* Samba speed
@ 2008-12-08 18:21 Jeremy Allison
2008-12-08 22:39 ` Theodore Tso
0 siblings, 1 reply; 10+ messages in thread
From: Jeremy Allison @ 2008-12-08 18:21 UTC (permalink / raw)
To: samba-technical; +Cc: linux-fsdevel, linux-cifs-client
Here's a really interesting paper from Intel
that they recently brought to my attention.

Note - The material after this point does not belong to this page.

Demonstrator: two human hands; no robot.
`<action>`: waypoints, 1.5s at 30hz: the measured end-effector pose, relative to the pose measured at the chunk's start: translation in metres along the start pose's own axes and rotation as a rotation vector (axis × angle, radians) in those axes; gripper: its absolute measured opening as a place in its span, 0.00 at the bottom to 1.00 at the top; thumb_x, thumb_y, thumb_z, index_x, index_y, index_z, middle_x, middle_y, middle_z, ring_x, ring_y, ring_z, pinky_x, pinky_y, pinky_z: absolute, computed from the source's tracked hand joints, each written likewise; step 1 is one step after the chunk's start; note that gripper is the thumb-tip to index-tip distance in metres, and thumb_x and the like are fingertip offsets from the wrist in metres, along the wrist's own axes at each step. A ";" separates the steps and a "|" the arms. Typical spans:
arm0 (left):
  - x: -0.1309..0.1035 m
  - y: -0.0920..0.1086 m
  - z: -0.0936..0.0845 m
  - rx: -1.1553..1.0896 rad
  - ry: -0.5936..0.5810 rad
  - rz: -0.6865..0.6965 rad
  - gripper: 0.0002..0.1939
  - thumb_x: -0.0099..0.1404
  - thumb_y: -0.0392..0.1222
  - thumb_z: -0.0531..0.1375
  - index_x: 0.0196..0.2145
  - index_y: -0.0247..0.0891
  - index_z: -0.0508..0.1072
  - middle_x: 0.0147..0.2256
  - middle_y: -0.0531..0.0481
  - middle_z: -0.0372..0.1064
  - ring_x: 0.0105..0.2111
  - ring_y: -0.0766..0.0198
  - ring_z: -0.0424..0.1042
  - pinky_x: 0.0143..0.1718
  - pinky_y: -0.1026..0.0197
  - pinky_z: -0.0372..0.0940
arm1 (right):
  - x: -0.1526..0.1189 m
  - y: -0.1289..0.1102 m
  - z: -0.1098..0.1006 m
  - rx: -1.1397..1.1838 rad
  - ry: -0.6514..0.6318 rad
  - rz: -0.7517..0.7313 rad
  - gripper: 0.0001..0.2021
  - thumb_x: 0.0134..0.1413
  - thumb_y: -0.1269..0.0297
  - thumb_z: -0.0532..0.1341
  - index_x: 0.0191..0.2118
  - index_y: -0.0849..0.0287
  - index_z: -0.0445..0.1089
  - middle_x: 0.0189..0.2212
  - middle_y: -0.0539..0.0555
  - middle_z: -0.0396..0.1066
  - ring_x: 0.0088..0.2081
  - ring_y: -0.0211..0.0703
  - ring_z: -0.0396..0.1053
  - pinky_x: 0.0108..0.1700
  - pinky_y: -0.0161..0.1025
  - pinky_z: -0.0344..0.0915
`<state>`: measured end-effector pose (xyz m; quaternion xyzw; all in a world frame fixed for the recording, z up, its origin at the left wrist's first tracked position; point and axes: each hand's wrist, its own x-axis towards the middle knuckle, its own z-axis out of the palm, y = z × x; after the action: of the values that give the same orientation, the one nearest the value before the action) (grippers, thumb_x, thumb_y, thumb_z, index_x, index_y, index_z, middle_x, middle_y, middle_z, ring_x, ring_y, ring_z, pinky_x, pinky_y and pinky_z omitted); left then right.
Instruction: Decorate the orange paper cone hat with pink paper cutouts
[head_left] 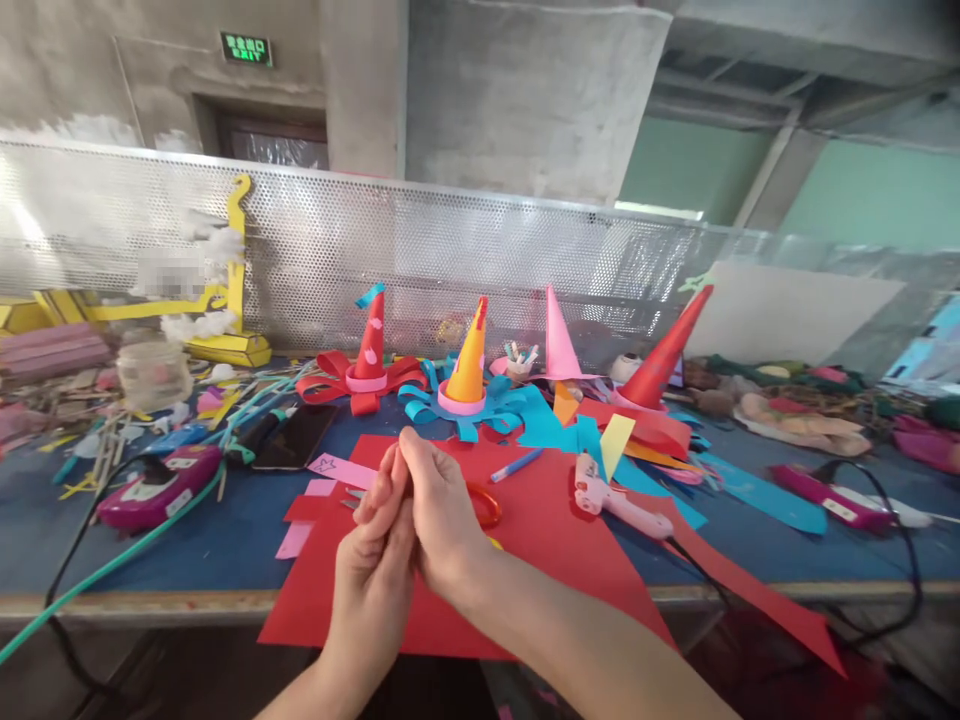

http://software.intel.com/en-us/articles/windows-client-cifs-behavior-can-slow-linux-nas-performance
Looks like using XFS for your Linux Samba
server, or setting "strict allocate = yes" can make
a big difference due to sparse file issues.
Comments welcome !
Jeremy.
^ permalink raw reply [flat|nested] 10+ messages in thread
* Re: Samba speed
2008-12-08 18:21 Samba speed Jeremy Allison
@ 2008-12-08 22:39 ` Theodore Tso
2008-12-08 23:12 ` Jeremy Allison
0 siblings, 1 reply; 10+ messages in thread
From: Theodore Tso @ 2008-12-08 22:39 UTC (permalink / raw)
To: Jeremy Allison; +Cc: samba-technical, linux-fsdevel, linux-cifs-client
On Mon, Dec 08, 2008 at 10:21:14AM -0800, Jeremy Allison wrote:
> Here's a really interesting paper from Intel
> that they recently brought to my attention.
>
> http://software.intel.com/en-us/articles/windows-client-cifs-behavior-can-slow-linux-nas-performance
>
> Looks like using XFS for your Linux Samba
> server, or setting "strict allocate = yes" can make
> a big difference due to sparse file issues.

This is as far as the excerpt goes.